This article was published on June 24, 2008

E-waste: one computer for every six human beings

E-waste: one computer for every six human beings
Ernst-Jan Pfauth
Story by

Ernst-Jan Pfauth

Ernst-Jan Pfauth is the former Editor in Chief of Internet at NRC Handelsblad, as well as an acclaimed technology author and columnist. He a Ernst-Jan Pfauth is the former Editor in Chief of Internet at NRC Handelsblad, as well as an acclaimed technology author and columnist.
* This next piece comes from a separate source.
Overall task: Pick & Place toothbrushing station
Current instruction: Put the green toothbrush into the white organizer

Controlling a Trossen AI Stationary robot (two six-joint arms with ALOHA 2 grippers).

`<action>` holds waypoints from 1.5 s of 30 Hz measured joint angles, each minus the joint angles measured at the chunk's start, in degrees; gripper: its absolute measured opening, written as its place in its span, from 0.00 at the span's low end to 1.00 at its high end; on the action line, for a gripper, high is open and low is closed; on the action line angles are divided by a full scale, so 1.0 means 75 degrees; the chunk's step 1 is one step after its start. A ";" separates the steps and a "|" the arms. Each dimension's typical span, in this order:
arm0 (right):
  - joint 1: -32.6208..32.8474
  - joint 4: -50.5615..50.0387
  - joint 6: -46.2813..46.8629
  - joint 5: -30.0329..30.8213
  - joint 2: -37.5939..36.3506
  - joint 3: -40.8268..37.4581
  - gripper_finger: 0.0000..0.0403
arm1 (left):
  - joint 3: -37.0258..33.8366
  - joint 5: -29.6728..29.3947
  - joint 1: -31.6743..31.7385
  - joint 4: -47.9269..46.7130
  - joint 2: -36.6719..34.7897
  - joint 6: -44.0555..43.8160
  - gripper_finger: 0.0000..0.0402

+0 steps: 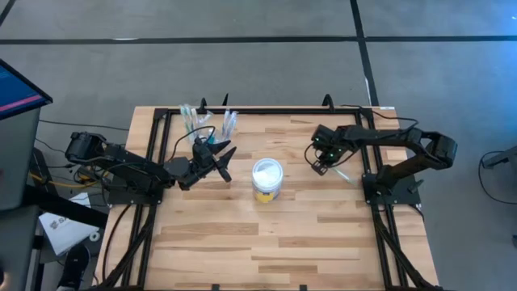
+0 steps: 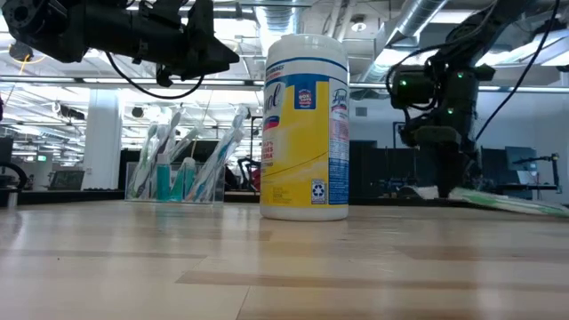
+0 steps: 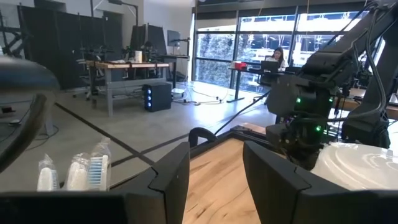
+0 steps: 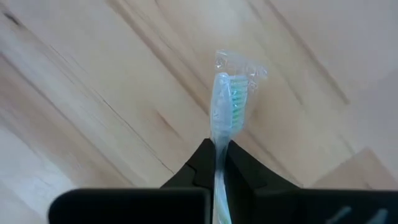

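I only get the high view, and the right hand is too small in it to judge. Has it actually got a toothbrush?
Observer: Yes. The right wrist view shows the right hand shut on the handle of a wrapped toothbrush.
Operator: Is it lifted?
Observer: Not that I can see. In the low view it lies along the table.
Operator: And the left hand?
Observer: Its wrist view shows the left hand open, with nothing between the fingers.

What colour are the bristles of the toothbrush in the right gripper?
Green and white bristles, clearest in the right wrist view.
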 joint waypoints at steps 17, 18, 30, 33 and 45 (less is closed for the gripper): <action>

He also served as The Next Web’s blog’s first blogger and Editor in Chief, back in 2008. At De Correspondent, Ernst-Jan serves as publisher, fostering the expansion of the platform.

Research by Gartner shows that the number of computers in use around our globe has surpassed the legendary mark of 1 billion. So yes, that means in a world where 2.7 billion people live on less than $2 a day, there’s a computer for every six persons. Moreover, thanks to growth in emerging markets, the number of pc’s will probably have been doubled in 2014. As a result from these growing markets, more mature markets will then only count for about 30 percent of the next billion computers. Now that percentage is 58 percent.

When I read these first lines of the Reuters report, I immediately thought of e-waste. When I worked for a press agency in the United Nations headquarters last year, I covered this important issue. With the ever growing amount of mobile phones, iPods (see the Greenpeace manifest), flat screens, and … computers, the world slowly becomes one big dump place for electronic waste. As Gartner analyst Meike Escherich said: “We estimate … some 35 million PCs will be dumped into landfill with little or no regard for their toxic content.” Last year, Jeremy Gregory, a postdoctoral associate in the Materials Systems Laboratory and the Laboratory for Energy and the Environment at the Massachusetts Institute of Technology, told me that “every year, the world generates 40 million metric tonnes of electronic scrap”.

What struck me the most when I wrote a piece on this matter, is that the problem isn’t just a threat to nature, but also to our wallets. Normally, when it comes to money, companies are quite eager to collect some. But the reality is that companies throw away large amounts of valuable materials, like indium. The price of this metal – that’s used in more than one billion products per year – has risen six-fold.

Only a small amount of e-scrap is recycled. Last year, the European Union, one of the few regions with accurate statistics, generated 8.5 million metric tonnes of electronic waste, but recycling companies only handled 0.5 million tonnes.

The subject of my article was a new global public-private initiative called Solving the E-Waste Problem (StEP). Amongst the 48 members are major high-tech manufactures, including Hewlett-Packard, Microsoft, Dell, Ericsson and Philips, as well as U.N., governmental, NGO and academic institutions, and recycling companies. So I’d like to use the 1 billion celebration as an excuse to focus some attention on this upcoming threat to our planet.. and wallets.